As early as 1867 Billroth first used the perineal access [Stackl, 1999] to the prostate but this access was not to become popular. In spite of this, Hugh Hampton Young in Chicago [Young, 1905] used a perineal approach (the dissection is carried anteriorly along the external anal sphincter until arriving at the rectourethralis muscle) in 1905 for treatment of cancer. Belt in 1942 [Belt, 1942] modified this approach (the fibres of the external anal sphincter are dissected and retracted anteriorly with an appendiceal retractor; these fibres are not incised) and nowadays this access, with the modifications of Dees in 1970 [Dees, 1970] and Vest in 1994 [Vest, 1994], is the most frequently used approach in the radical perineal prostatectomy (RPP).

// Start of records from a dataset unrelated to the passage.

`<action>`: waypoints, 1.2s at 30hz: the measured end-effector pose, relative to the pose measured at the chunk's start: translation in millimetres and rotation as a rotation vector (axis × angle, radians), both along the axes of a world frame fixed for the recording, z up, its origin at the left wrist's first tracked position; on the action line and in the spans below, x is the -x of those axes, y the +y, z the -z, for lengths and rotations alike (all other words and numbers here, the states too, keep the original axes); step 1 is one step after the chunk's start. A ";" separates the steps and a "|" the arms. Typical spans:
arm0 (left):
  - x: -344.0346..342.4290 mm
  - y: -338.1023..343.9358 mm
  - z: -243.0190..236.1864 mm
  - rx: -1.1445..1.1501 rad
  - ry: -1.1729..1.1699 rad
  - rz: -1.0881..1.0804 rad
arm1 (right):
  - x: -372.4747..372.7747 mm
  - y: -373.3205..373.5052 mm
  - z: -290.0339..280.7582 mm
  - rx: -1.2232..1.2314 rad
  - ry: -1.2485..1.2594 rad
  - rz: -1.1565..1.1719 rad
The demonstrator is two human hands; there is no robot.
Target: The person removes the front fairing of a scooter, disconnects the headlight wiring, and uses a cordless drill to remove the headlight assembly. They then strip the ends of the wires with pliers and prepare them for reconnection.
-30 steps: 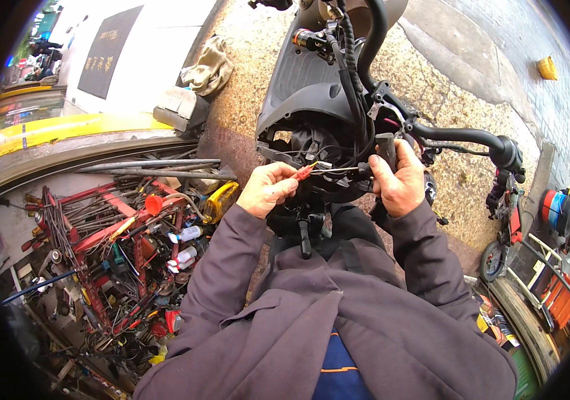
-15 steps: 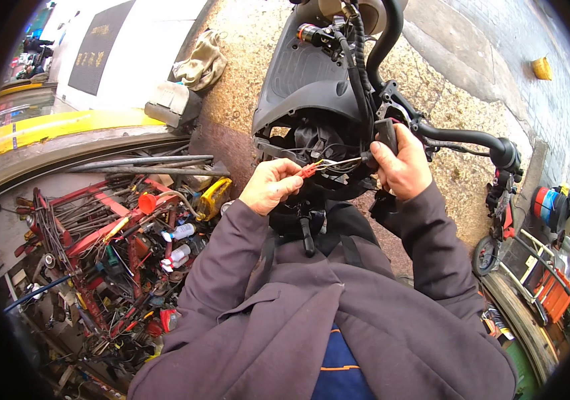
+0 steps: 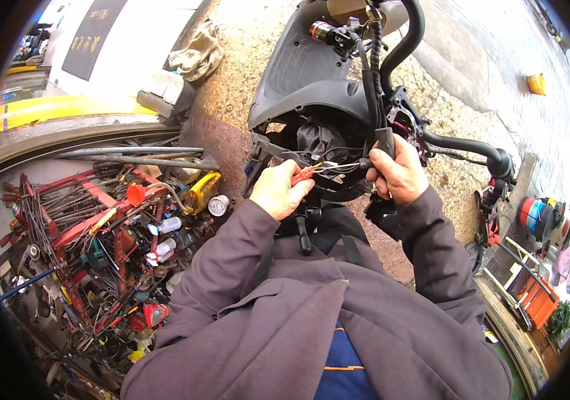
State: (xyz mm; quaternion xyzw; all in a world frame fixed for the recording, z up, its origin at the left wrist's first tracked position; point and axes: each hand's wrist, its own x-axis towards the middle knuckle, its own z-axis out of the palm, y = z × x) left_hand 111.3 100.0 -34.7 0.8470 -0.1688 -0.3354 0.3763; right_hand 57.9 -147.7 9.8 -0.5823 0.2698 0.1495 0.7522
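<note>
My left hand (image 3: 277,190) pinches a small red wire connector (image 3: 304,175) between thumb and fingers. Thin white, yellow and grey wires (image 3: 340,167) run from it toward my right hand (image 3: 402,175). That hand is closed around a black, block-like piece (image 3: 384,140) whose kind I cannot make out, beside the dark end of the cable that the wires come out of. Both hands are over the opened front of a grey scooter (image 3: 308,100), where black cabling and a dark bundle (image 3: 318,140) show in the cavity.
The scooter's black handlebar (image 3: 465,141) curves to the right. To my left lie a red metal frame (image 3: 92,193), long pipes (image 3: 132,152), white bottles (image 3: 165,227) and a yellow tool case (image 3: 202,192). An orange hand cart (image 3: 537,301) stands at the right.
The whole view has shifted slightly. My left hand has turned, its back now more toward me, still on the red connector. My right hand keeps its grip.
</note>
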 end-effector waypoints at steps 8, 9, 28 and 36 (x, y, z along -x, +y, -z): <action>11.3 -1.3 0.8 -0.105 -0.462 0.157 | -5.5 4.2 1.2 0.000 0.048 -0.042; 11.5 -1.4 1.6 -0.098 -0.496 0.162 | -7.9 3.7 -0.4 0.039 0.031 -0.071; 19.8 -3.7 -2.6 -0.083 -0.525 0.097 | -24.5 5.0 -18.7 0.741 -0.417 -0.360; 27.6 -1.4 0.7 -0.097 -0.541 0.064 | -2.3 24.9 -30.8 0.836 -0.487 -0.353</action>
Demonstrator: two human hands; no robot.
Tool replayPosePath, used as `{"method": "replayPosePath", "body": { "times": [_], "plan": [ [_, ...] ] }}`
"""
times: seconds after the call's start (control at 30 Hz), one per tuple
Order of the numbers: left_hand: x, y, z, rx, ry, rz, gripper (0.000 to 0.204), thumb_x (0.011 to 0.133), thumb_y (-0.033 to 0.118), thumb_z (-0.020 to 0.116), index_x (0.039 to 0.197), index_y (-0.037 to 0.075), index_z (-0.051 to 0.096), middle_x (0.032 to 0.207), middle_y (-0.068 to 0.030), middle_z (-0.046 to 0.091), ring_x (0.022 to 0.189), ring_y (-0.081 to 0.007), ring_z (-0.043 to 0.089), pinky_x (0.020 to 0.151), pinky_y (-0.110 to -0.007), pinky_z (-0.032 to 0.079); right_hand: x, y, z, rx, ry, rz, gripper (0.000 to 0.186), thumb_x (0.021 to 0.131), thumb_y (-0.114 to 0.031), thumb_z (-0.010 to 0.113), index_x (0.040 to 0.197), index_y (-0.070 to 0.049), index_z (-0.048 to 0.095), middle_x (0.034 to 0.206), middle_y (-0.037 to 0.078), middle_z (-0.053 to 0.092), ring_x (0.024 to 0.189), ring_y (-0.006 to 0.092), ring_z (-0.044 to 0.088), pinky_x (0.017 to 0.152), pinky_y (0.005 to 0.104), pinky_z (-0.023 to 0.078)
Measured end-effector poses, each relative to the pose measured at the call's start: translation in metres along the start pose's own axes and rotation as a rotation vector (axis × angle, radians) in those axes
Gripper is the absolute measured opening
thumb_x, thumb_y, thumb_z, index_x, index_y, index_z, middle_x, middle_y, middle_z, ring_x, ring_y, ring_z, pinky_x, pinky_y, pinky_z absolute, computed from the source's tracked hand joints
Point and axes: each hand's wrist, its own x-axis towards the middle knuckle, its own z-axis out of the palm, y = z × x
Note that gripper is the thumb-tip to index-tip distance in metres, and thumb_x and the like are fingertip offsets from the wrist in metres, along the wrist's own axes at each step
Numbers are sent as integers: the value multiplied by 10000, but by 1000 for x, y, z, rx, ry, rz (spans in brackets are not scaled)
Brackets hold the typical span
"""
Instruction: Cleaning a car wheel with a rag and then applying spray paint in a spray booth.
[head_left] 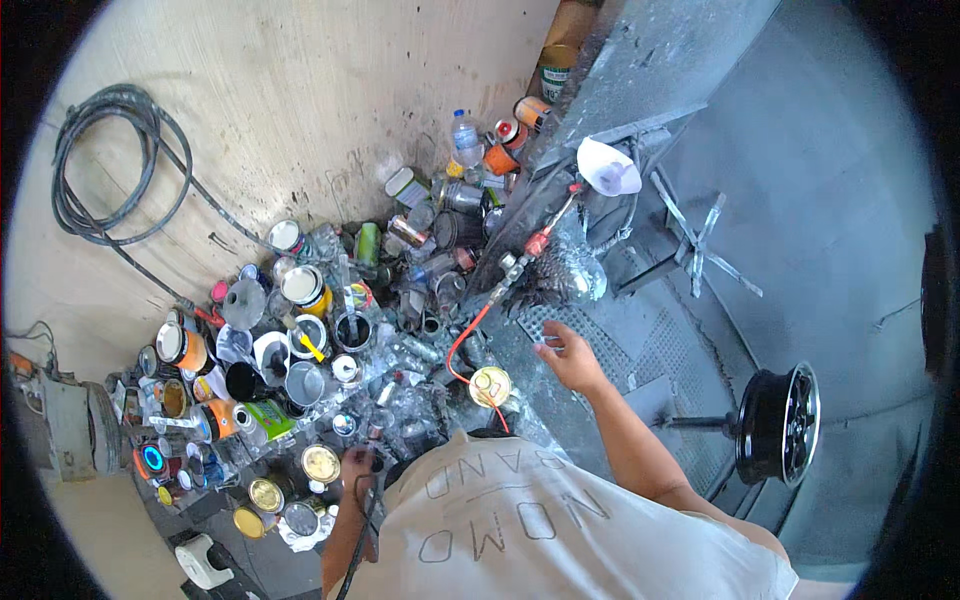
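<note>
My right hand (570, 357) is held out in the air right of the cluttered bench, fingers apart and nothing in it. Beyond it, a red hose (467, 335) leads up to a metal fitting with a red sleeve (537, 242) near a white paper cone (608, 168). My left hand (358, 468) is low, close to the bench's near edge and beside my shirt. Its fingers look curled around something dark, which I cannot make out. A dark cable (363, 540) hangs along that forearm. Nearby are an open tin with pale contents (321, 463) and a small white-capped bottle (344, 425).
Paint tins (180, 345), cups (304, 382) and bottles (466, 138) crowd the bench. A coiled black hose (118, 165) hangs on the left wall. To the right stand a black wheel rim (778, 424) on a shaft and a metal cross stand (695, 243).
</note>
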Motion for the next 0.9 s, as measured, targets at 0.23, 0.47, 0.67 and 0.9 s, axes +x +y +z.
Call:
{"method": "replayPosePath", "body": {
  "times": [0.23,0.47,0.67,0.9],
  "plan": [
    [-13,152,72,182,-127,191,231,891,221,760,1047,51,756,937,-141,763,856,-244,734,789,-368,559,34,39,-50,138,-41,-43,529,930,-333,756,1317,4,632,1172,177,728,1000,271,732,869,392,577],
    [-23,300,125,122,-70,308,159,917,97,729,1044,5,755,887,-132,758,807,-194,719,724,-331,546,59,99,-99,308,23,7,386,943,-283,754,1175,21,705,964,118,764,852,170,713,793,337,565],
    [6,430,167,100,96,655,186,879,86,768,1043,5,737,971,-149,728,876,-257,715,779,-359,555,127,70,-148,361,358,-103,484,829,-327,854,1131,22,709,896,119,738,802,191,680,766,344,551],
    [55,478,217,414,231,630,485,782,121,845,1159,41,551,1095,-166,635,984,-337,659,865,-433,535,203,1,-153,133,616,-331,994,646,-357,950,1418,79,502,1342,273,594,1273,416,560,1111,461,435]
  ]
}}
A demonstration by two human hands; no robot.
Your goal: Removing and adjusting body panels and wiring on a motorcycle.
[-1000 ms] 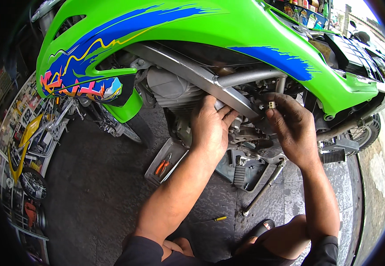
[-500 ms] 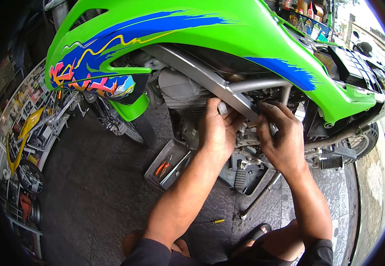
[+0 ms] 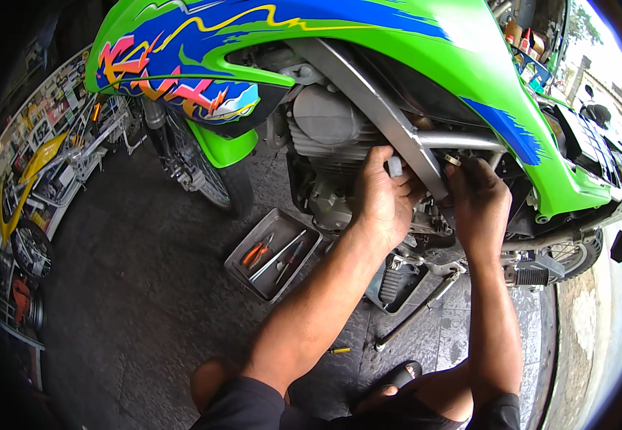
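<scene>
A green motorcycle [image 3: 440, 64] with blue graphics stands in front of me, its grey frame tube [image 3: 379, 97] slanting down past the finned engine [image 3: 325, 118]. My left hand [image 3: 384, 204] is closed beside the lower end of that tube, a small grey block [image 3: 394, 167] pinched by the thumb. Some of its fingers pass behind the tube and are hidden. On the tube's other side, my right hand [image 3: 483, 204] is closed, with a small pale metal piece [image 3: 453, 160] at its fingertips. What kind of part either piece is, I cannot make out.
On the dark floor lies a metal tray [image 3: 233, 264] holding orange-handled pliers [image 3: 255, 254] and other tools. Another tray [image 3: 415, 290] sits under the footpeg area, near the side stand [image 3: 415, 313]. A yellow-handled tool [image 3: 339, 350] lies near my feet. At left stands a yellow motorcycle [image 3: 35, 172].
The view has shifted, so the motorcycle sits farther right and higher. My right hand has risen along the tube, and the pale piece now shows at its fingertips. My left hand keeps the grey block.
</scene>
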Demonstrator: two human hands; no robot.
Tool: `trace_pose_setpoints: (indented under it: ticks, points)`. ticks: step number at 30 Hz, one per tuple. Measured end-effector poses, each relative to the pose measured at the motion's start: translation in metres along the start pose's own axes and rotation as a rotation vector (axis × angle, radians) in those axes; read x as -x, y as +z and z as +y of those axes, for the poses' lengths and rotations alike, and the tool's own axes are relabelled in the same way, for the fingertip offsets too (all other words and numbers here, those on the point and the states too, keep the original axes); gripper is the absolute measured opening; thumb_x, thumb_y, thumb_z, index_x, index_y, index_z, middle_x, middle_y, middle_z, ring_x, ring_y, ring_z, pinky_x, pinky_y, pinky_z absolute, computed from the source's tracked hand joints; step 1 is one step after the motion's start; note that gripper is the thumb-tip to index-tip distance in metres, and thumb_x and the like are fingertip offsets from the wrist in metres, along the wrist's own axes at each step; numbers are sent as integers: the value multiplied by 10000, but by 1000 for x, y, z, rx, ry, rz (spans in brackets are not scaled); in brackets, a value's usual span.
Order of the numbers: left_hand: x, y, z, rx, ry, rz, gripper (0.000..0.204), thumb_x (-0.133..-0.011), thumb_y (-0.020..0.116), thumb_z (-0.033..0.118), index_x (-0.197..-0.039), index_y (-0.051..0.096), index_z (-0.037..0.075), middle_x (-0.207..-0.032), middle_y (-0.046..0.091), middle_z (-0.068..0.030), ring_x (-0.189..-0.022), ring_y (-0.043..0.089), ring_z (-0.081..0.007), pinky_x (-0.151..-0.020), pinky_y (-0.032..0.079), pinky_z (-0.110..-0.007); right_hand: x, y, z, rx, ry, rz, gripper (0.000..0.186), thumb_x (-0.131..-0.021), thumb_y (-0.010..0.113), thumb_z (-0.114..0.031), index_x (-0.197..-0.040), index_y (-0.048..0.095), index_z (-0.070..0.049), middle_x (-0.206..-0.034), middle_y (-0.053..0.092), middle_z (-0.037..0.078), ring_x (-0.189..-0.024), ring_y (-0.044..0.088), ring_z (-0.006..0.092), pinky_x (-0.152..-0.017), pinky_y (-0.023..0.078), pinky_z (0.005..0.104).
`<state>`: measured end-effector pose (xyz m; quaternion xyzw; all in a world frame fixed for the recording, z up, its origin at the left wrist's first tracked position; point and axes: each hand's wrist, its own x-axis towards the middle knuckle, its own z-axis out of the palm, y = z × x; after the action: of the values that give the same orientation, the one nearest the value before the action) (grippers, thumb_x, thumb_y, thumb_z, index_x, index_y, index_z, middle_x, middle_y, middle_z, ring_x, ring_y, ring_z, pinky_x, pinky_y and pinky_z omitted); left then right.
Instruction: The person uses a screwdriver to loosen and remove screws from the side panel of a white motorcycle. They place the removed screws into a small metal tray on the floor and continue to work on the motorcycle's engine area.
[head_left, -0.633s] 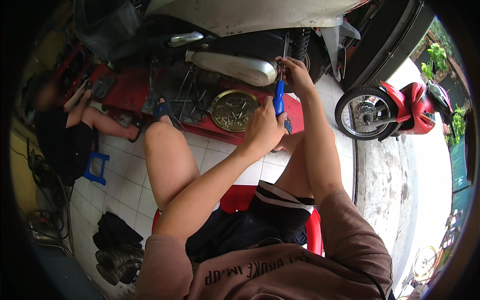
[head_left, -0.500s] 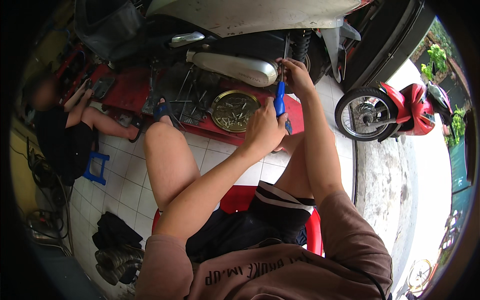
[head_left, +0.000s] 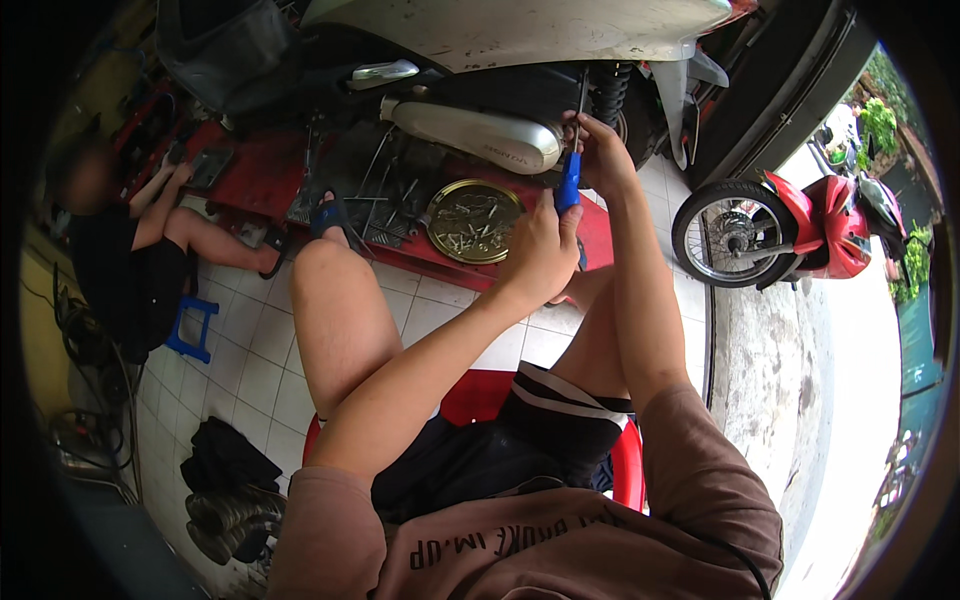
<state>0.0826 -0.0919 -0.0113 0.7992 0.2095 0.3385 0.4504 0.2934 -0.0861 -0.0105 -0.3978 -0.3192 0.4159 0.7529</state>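
Note:
My left hand (head_left: 535, 252) is closed round the blue handle of a screwdriver (head_left: 569, 180). The tool points away from me, toward the rear of a scooter (head_left: 500, 38) with pale body panels. At the screwdriver's metal shaft, the fingers of my right hand (head_left: 604, 158) are pinched together. Just left of them lies the silver oblong casing (head_left: 475, 133) on the scooter's side. A black coil spring (head_left: 609, 95) stands just beyond my right fingers. The screwdriver's tip and whatever it meets are too small to make out.
A round brass-coloured tray (head_left: 440, 244) of small metal parts rests on the red platform (head_left: 265, 170) under the scooter. Several hand tools lie left of it. A co-worker (head_left: 105, 235) sits at far left by a blue stool (head_left: 192, 330). A red motorbike (head_left: 820, 225) stands at right.
My left hand and the screwdriver have shifted slightly farther away and to the right. My right hand stays at the shaft. The view has moved a little.

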Motion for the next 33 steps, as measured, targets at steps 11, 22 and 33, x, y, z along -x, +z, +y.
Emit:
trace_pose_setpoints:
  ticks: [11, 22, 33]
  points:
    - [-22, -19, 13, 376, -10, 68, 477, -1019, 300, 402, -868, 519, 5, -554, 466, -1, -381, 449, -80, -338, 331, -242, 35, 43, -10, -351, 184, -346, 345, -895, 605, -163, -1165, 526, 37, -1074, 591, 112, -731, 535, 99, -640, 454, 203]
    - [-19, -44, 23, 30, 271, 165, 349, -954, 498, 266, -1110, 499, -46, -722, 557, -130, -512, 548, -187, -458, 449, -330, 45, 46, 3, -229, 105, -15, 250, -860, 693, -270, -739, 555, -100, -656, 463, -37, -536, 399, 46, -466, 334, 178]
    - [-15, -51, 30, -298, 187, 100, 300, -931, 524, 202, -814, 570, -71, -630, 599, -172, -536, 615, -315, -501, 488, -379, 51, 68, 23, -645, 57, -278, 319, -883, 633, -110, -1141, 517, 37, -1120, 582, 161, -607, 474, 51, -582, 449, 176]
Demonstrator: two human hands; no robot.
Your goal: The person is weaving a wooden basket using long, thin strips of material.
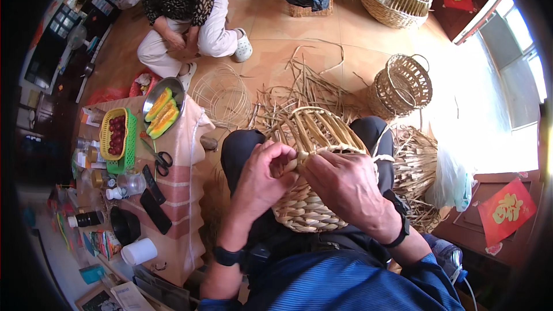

Before the 1970s many urologists practised RPP which was indicated for patients with well-differentiated small localized cancers [Sullivan et al. 2000].

On the basis of the anatomical studies by Walsh and Donker [Walsh and Donker, 1982] the retropubic approach with concomitant pelvic lymphadenectomy broadened. The last modification was carried out 1985 by Weiss and colleagues [Weiss et al. 1985] who performed the first nerve-sparing RPP. At the moment, the technique of Weiss and colleagues is the basis of all nerve-sparing approaches used so far.

The surgical technique

The patient is placed in an exaggerated lithotomy position with the perineum almost parallel to the floor or in a modified exaggerated lithotomy position with the perineum only slightly elevated.

After positioning of the curved Lowsley retractor into the bladder and opening its wings, the perineal incision (curvilinear) is placed with the apex in the midperineum and the ends medial to the ischial tuberosities. The incision should not extend posteriorly beyond the 3 and 9 o’clock positions relative to the anus. The central tendon is incised by electrocautery as well as the rectourethralis muscle. Now the rectum is brought dorsally revealing the Denonvillier’s fascia. A vaginal retractor valve or a dampened sponge is placed.

Without any traction on the Lowsley tractor, the rectourethralis muscle is divided close to the apex of the prostate with vertically oriented scissors, allowing the rectum to fall dorsally; caution must be exercised to prevent rectal injury at this point of the procedure.

The Denonvillier’s fascia is then incised from the midpoint of the seminal vesicles to the mid-apex. The vas deferens is identified and cut on both sides followed by the liberation of the two seminal vesicles. If preservation of the neurovascular bundle is intended, the exposed anterior layer of the Denonvillier’s fascia is incised vertically in the midline from the vescicoprostatic junction to the apex of the prostate. Careful lateral dissection (without use of electrocautery) with gentle lateral traction preserves the neurovascular bundles as they course between the layers of Denonvillier’s fascia at the posterolateral edge of the prostate.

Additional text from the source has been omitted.